«Chiunque effettua attività in ambito Search and Rescue al di fuori delle previsioni del quadro normativo vigente è punito con le sanzioni di cui al Codice della navigazione, nonché con l’adozione di ulteriori misure sanzionatorie quali il fermo amministrativo dell’aeromobile». Sta nell’articolo 1 il succo delle ordinanze con cui l’Ente nazionale per l’aviazione civile (Enac) vuole bandire dai cieli del Mediterraneo centrale gli aerei delle organizzazioni non governative.

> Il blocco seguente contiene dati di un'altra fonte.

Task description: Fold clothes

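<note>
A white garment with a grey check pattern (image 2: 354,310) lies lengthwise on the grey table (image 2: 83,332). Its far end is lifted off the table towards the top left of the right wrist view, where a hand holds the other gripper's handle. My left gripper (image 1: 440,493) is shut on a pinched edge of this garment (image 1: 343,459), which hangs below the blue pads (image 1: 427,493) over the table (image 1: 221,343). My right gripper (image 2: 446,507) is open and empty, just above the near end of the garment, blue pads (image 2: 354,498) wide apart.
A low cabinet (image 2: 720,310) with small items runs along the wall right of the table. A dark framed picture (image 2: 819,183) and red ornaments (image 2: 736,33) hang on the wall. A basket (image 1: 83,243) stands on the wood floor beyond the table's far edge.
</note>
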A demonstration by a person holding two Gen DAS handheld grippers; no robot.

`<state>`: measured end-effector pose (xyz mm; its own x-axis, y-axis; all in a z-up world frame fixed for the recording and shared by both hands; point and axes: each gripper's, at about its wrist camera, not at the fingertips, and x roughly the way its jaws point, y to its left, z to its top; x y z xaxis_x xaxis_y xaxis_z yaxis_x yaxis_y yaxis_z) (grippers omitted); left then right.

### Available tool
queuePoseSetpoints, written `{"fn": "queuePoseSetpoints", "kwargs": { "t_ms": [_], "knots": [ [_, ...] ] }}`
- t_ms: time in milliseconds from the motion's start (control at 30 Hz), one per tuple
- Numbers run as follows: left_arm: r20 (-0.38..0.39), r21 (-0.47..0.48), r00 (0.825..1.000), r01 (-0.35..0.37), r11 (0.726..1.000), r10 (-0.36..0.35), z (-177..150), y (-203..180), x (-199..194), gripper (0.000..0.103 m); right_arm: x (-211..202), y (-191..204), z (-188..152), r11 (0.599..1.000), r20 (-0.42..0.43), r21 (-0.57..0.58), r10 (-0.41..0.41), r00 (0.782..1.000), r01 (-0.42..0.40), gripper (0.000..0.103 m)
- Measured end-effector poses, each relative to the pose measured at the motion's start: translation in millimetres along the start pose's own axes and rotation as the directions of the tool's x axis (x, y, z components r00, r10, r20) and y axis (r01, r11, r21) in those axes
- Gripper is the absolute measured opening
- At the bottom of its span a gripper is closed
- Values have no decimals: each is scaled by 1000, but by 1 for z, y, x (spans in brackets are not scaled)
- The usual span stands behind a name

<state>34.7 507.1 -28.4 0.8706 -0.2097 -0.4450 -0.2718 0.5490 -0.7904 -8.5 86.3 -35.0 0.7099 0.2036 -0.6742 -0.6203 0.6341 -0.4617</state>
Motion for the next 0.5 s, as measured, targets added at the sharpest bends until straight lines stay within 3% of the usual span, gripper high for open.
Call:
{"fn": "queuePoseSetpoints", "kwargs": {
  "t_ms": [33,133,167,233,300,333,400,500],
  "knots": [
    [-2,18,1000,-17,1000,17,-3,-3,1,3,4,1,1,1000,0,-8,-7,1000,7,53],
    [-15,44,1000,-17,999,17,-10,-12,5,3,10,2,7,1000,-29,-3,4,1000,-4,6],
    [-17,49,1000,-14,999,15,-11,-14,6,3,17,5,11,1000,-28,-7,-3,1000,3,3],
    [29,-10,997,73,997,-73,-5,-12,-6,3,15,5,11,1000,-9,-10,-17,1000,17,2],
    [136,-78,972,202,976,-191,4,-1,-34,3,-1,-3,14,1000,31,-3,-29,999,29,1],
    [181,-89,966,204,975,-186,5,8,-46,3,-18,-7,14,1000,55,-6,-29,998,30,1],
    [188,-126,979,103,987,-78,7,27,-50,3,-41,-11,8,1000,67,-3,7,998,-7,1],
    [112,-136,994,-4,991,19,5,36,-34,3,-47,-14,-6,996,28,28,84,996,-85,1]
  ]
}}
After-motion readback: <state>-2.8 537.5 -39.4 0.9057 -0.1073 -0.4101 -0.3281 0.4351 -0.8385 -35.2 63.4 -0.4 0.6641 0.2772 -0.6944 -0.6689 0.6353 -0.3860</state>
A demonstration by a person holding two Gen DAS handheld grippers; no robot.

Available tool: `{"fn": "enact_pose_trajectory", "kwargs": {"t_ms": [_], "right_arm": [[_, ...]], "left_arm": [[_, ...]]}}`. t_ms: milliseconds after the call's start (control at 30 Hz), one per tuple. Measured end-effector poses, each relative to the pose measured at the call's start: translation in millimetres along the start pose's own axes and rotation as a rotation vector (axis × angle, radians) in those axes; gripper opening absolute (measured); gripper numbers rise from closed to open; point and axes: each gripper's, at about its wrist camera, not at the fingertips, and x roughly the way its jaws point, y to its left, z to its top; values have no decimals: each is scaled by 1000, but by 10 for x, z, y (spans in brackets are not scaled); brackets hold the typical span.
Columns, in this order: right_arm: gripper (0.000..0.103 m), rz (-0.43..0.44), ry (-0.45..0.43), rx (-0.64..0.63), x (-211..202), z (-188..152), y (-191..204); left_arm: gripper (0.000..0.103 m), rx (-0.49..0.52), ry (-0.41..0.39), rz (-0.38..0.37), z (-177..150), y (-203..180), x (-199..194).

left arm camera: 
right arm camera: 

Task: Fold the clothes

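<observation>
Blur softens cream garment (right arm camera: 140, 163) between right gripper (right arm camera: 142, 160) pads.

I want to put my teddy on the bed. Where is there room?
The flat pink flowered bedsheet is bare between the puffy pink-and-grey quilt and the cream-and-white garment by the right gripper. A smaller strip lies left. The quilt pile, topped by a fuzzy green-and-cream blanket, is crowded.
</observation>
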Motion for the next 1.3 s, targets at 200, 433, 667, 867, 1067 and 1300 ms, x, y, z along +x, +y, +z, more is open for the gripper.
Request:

UNA RAFFICA di provvedimenti emessi in serie: il 3 maggio per gli aeroporti di Lampedusa, Pantelleria, Comiso e Catania Fontanarossa; il 6 per quelli di Trapani Birgi, Palermo Punta Raisi e Palermo Bocca di Falco. I testi, tutti uguali, sono stati caricati online solo ieri e l’altro ieri. A finire nel mirino Pilots Volontaires e Sea-Watch, i cui velivoli Colibrì e SeaBird 1 e 2 fanno base sull’isola di Lampedusa e monitorano dall’alto quanto accade nel tratto di mare che unisce le coste nordafricane a quelle della Sicilia. Da lì lanciano gli allarmi per le imbarcazioni in pericolo, informano le autorità competenti e le navi umanitarie, riprendono e denunciano le violazioni dei diritti umani commesse spesso e volentieri dalle milizie libiche.

Nei confronti di questi testimoni scomodi era difficile sbandierare il teorema del pull factor, cioè del presunto incentivo alle partenze dei migranti che sarebbe generato dalle navi di soccorso. Per il resto, comunque, l’armamentario linguistico e argomentativo è lo stesso utilizzato nei confronti dei mezzi marittimi.

LE ORDINANZE si intitolano: «Interdizione all’operatività dei velivoli e delle imbarcazioni delle ong sullo scenario del Mare Mediterraneo centrale». Affermano che il controllo delle attività di ricerca e soccorso deve essere monopolio dello Stato. Prendono atto di segnalazioni dell’autorità marittima, dunque della guardia costiera, circa «reiterate attività effettuate da velivoli e natanti, riconducibili alla proprietà di Soggetti anche extra U/E, che si traduce nel prelievo – da imbarcazioni di fortuna – di persone migranti provenienti da rotte nordafricane».

Sostengono, come il decreto Piantedosi di gennaio 2023, che le ong eludono il quadro normativo di riferimento e i loro interventi rischiano di «compromettere l’incolumità delle persone migranti» e aumentano il carico di lavoro della guardia costiera.

NON SI È fatta attendere la risposta di Sea-Watch: «Un atto vigliacco e cinico di chi usa la criminalizzazione delle ong come strumento di propaganda politica in vista delle imminenti elezioni per il rinnovo del parlamento europeo». Dichiarazione a cui segue una promessa: «Non fermeremo le operazioni anche a costo di mettere in pericolo i nostri aerei».

Secondo la portavoce della ong Giorgia Linardi questa mossa va letta insieme «alla visita in Libia della premier Giorgia Meloni e alla nuova stretta sulle deportazioni dalla Tunisia». In ogni caso, sottolinea Linardi, «non è la prima volta che si tenta di interdire le nostre operazioni aeree. Finora il diritto ci ha sempre dato ragione».

UN PAIO DI MESI FA le ong avevano ricevuto una missiva dell’Enac, che è sotto il controllo del ministero delle Infrastrutture e trasporti guidato da Matteo Salvini (Lega), in cui veniva ribadito con toni minacciosi che l’attività Sar è prerogativa dello Stato. Nel 2019 e 2020 c’erano state altre interdizioni al volo con motivazioni analoghe.

Le nuove ordinanze non specificano quali norme del codice della navigazione sarebbero violate dalle ong e dunque su quale base potrebbero essere disposti i fermi. Il manifesto lo ha chiesto all’Enac, che non ha risposto.

SOLO TRA GENNAIO E MARZO di quest’anno i due aerei di Sea-Watch hanno condotto 40 missioni per un totale di 205 ore di volo. Hanno avvistato 2.755 persone in pericolo a bordo di 47 imbarcazioni.

Tra queste oltre 700 sono state intercettate e ricondotte con la forza a Tripoli dalla sedicente «guardia costiera» libica. In otto casi che hanno avuto questo esito l’ong ha denunciato il coinvolgimento dell’agenzia europea Frontex.